What you are asked to do:
Examine each line in the records below for the word "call". Report how many lines contain it, and nothing else.

[Saved entries]
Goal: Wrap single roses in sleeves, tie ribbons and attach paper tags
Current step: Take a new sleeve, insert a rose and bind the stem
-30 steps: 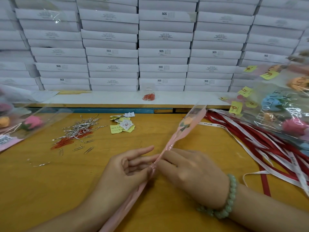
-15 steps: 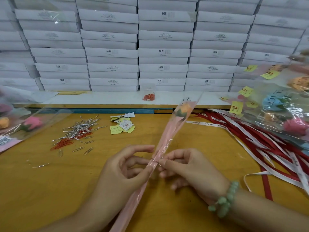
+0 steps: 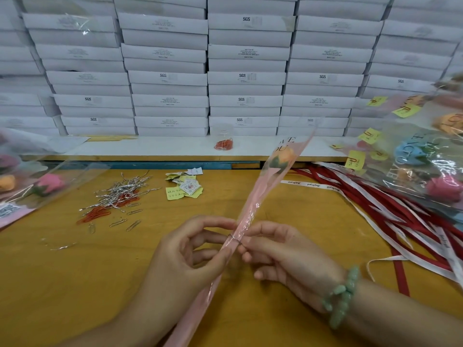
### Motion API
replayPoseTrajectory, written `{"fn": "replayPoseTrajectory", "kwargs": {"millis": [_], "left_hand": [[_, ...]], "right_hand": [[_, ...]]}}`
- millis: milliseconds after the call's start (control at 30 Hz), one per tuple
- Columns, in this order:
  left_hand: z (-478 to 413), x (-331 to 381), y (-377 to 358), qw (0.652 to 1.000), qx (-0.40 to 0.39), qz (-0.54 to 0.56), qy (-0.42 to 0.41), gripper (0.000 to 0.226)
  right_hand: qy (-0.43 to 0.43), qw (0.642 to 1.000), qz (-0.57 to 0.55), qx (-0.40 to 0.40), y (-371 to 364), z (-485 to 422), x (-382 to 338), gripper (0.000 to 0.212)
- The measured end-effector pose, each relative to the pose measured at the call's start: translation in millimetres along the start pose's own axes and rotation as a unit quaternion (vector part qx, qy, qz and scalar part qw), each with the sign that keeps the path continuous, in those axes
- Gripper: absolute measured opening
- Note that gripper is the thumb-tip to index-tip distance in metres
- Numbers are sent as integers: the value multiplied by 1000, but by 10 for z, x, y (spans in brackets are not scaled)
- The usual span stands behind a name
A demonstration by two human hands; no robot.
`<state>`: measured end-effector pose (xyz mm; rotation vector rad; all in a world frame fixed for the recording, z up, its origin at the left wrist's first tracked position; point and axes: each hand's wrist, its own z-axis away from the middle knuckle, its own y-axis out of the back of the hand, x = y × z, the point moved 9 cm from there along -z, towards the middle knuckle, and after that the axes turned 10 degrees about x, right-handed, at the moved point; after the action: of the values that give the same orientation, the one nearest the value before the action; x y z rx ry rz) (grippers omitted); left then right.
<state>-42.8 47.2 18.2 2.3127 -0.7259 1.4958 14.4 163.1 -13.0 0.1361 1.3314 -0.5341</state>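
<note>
A single orange rose (image 3: pixel 284 156) sits in a long pink and clear sleeve (image 3: pixel 260 196) that slants up to the right above the wooden table (image 3: pixel 75 284). My left hand (image 3: pixel 185 256) grips the sleeve at its narrow middle with thumb and fingers. My right hand (image 3: pixel 283 254) pinches a thin silver wire tie (image 3: pixel 235 238) wound round the sleeve at the same spot. Red and white ribbons (image 3: pixel 390 216) lie on the table to the right. Small paper tags (image 3: pixel 185 187) lie behind the hands.
Silver twist ties and paper clips (image 3: pixel 117 199) are scattered at centre left. Wrapped roses (image 3: pixel 426 159) with yellow tags pile up at the right, and more wrapped roses (image 3: pixel 37 186) lie at the left. White boxes (image 3: pixel 245 76) are stacked along the back.
The sleeved rose has been lifted and tilted more upright. Both hands have shifted to pinch the wire tie at the sleeve's narrow part.
</note>
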Motion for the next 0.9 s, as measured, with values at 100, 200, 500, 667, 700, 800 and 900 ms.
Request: {"fn": "replayPoseTrajectory", "kwargs": {"millis": [100,200,500,667,700,800,900], "left_hand": [[-2,-16,16,1000,3,1,8,31],[-9,-26,19,1000,7,5,14,32],[-8,-26,21,1000,15,15,19,34],[-44,-83,80,998,31,32,51,31],[-48,-89,96,997,38,36,54,31],[-49,-113,108,997,41,30,61,33],[-34,-106,74,998,22,24,59,29]], "right_hand": [[39,999,17,9,28,4,-43,3],[51,999,8,11,22,4,-51,7],[82,997,9,-2,20,-10,-95,11],[147,986,74,-2,8,19,-168,10],[160,983,95,-4,-4,33,-181,12],[187,972,143,0,-11,61,-212,15],[213,961,175,16,15,75,-255,11]]}}
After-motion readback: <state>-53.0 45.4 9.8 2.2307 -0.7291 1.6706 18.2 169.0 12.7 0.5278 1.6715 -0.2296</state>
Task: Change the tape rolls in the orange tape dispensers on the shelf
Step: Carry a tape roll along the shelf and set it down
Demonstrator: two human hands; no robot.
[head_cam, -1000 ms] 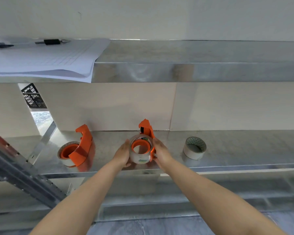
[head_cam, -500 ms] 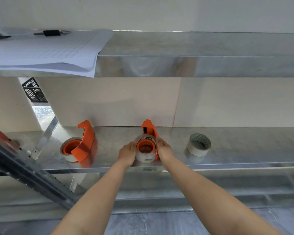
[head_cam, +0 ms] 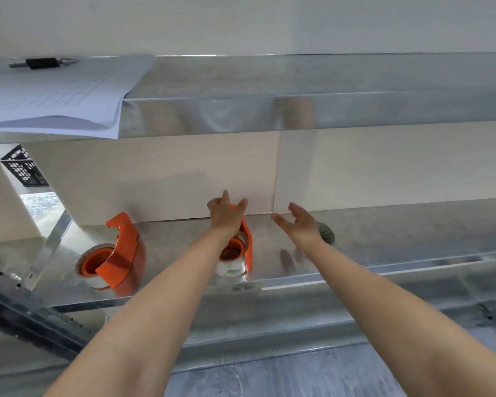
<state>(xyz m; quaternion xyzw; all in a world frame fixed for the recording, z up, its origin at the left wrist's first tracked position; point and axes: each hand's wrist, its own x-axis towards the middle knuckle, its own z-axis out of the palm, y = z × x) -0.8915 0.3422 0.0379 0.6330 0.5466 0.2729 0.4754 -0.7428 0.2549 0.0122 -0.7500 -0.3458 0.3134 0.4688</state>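
To my far left on the shelf (head_cam: 166, 253) stands one orange dispenser (head_cam: 121, 250), untouched. My left hand (head_cam: 226, 214), its grip half open, lies over the top of the middle dispenser (head_cam: 248, 242); I should press it down firmly there. My right hand (head_cam: 301, 224) hovers open and empty, the spare roll (head_cam: 327, 234) just behind its grip.

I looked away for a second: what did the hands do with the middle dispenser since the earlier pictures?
Both hands let go of its tape roll. The left hand moved up over the top of the middle dispenser; the right hand swung away right, open, in front of the loose roll. The left dispenser and the papers stayed put.
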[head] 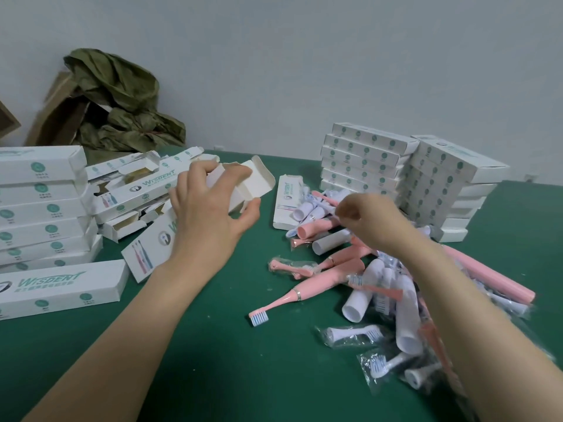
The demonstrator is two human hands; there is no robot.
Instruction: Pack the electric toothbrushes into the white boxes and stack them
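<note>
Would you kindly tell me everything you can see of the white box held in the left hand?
The white box looks like thin cardboard, long and narrow, and plain on the sides that show. Its right end is open, with the flaps spread outward and a cream inside showing. The left hand grips it, fingers curled over the top and thumb under the open end. It seems lifted off the green table, in front of a heap of other open boxes.

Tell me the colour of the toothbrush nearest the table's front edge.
Pink toothbrush, best seen in head view.
</note>
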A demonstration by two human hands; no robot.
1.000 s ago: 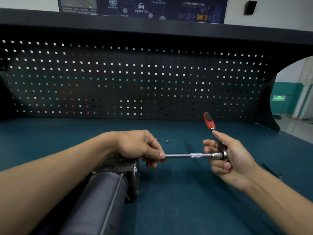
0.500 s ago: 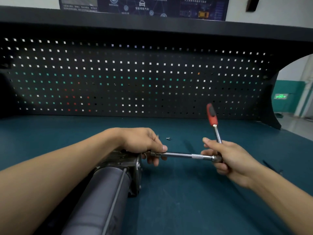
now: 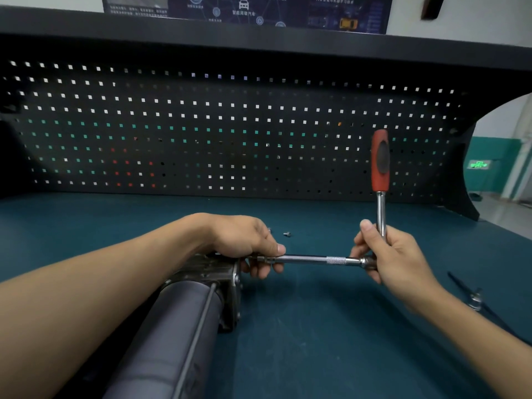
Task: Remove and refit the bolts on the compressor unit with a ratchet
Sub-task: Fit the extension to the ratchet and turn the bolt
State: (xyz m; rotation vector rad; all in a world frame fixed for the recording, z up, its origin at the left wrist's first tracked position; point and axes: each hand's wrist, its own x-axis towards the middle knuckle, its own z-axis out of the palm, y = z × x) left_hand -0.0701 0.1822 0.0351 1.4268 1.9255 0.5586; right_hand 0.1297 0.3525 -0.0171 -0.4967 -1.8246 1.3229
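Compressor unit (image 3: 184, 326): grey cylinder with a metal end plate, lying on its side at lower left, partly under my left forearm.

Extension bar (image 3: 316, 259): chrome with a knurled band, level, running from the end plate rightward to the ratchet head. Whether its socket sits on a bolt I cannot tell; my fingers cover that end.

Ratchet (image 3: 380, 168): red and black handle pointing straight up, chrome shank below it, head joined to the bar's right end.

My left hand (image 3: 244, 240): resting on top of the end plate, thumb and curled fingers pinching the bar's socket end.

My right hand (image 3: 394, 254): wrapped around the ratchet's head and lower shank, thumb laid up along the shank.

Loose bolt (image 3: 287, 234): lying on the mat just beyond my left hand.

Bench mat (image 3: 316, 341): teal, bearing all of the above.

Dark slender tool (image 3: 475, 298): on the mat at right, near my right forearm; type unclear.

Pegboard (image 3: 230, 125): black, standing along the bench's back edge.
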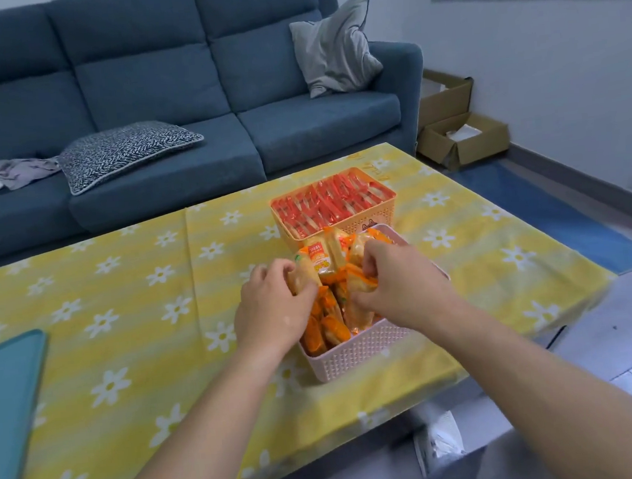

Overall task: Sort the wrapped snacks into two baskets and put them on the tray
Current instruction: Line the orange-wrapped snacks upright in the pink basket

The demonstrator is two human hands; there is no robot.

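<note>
A pink basket (358, 350) stands near the table's front right and holds several orange wrapped snacks (328, 328). My left hand (271, 308) grips snacks at the basket's left side. My right hand (402, 281) is closed on snacks at its right side. Between the hands several orange packets (321, 256) stand up above the rim. Just behind, touching the pink one, an orange basket (377, 216) is filled with rows of red wrapped snacks (328, 204). A teal tray (8, 411) lies at the table's left edge, partly out of frame.
The table wears a yellow cloth with white flowers (143, 331). A blue sofa (164, 99) with cushions stands behind it. Open cardboard boxes (458, 139) sit on the floor at the back right, and a blue mat (556, 210) lies beside the table.
</note>
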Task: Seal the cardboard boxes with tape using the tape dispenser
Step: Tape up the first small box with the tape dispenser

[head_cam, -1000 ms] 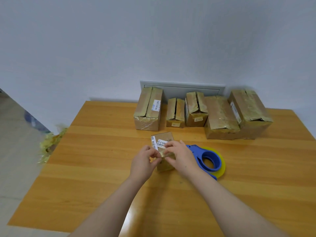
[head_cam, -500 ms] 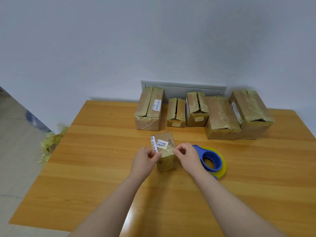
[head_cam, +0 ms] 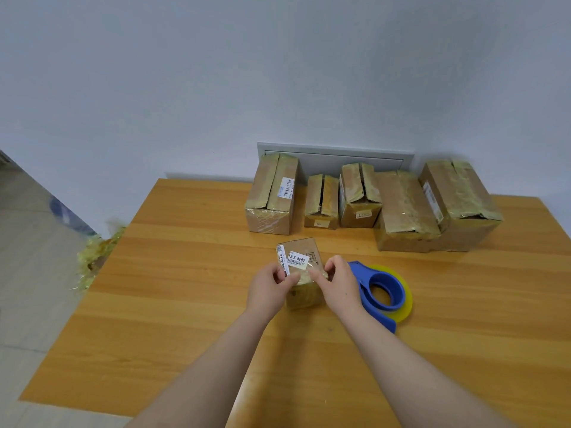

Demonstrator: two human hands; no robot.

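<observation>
A small cardboard box [head_cam: 301,257] with white barcode labels stands in the middle of the wooden table [head_cam: 185,288]. My left hand [head_cam: 268,288] holds its left near edge, fingers curled against the label side. My right hand [head_cam: 336,285] pinches the yellowish tape at the box's right near corner. The blue tape dispenser [head_cam: 381,291] with its yellow tape roll lies flat on the table just right of my right hand, untouched.
Several taped cardboard boxes line the back of the table by the wall: a tall one [head_cam: 272,196], two small ones [head_cam: 321,202] [head_cam: 360,196], and two large ones [head_cam: 404,214] [head_cam: 460,196]. Crumpled yellowish tape scraps [head_cam: 95,254] lie on the floor off the left edge.
My right hand slid from on top of the box to its right near corner, uncovering the label. My left hand stayed at the left edge. The dispenser has not moved.
</observation>
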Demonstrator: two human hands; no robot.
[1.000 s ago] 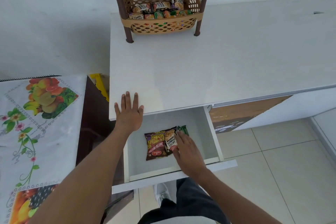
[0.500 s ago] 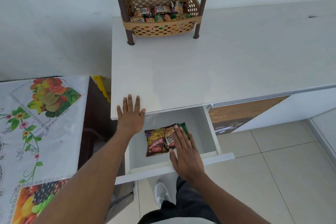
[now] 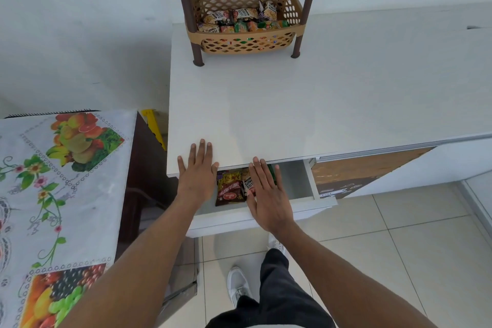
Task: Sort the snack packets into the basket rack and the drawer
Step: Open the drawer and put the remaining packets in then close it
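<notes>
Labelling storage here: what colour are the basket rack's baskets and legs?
Tan baskets, dark brown legs, clearest in the head view.

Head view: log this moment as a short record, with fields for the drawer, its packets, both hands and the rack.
drawer: partly open under the countertop
contents: Khatta Meetha packet, salted peanuts packet beside it, green packet mostly hidden
left hand: flat on the countertop edge, fingers straight
right hand: flat over the salted peanuts packet, gripping nothing
basket rack: at the back of the countertop; lower basket holds many snack packets
</notes>
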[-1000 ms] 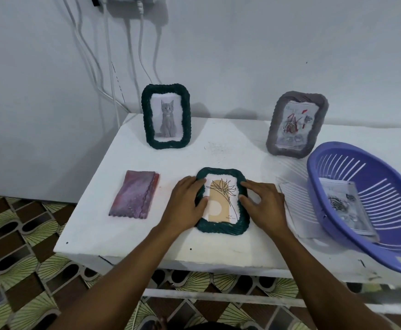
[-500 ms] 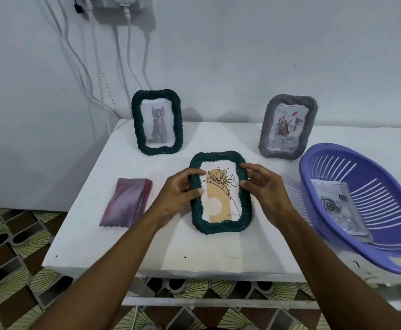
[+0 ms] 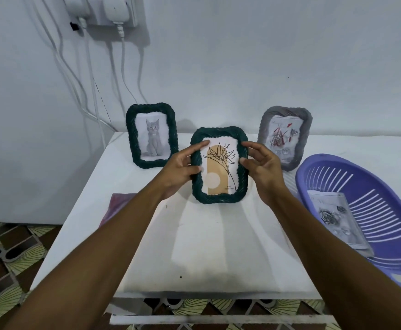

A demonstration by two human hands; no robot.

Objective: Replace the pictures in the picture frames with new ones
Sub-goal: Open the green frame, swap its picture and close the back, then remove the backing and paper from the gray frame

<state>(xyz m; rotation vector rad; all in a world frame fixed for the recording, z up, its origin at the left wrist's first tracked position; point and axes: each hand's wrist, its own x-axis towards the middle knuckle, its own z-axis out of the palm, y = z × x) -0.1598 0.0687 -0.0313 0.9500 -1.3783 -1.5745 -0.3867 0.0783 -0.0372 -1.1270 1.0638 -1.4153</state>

Problem solution:
2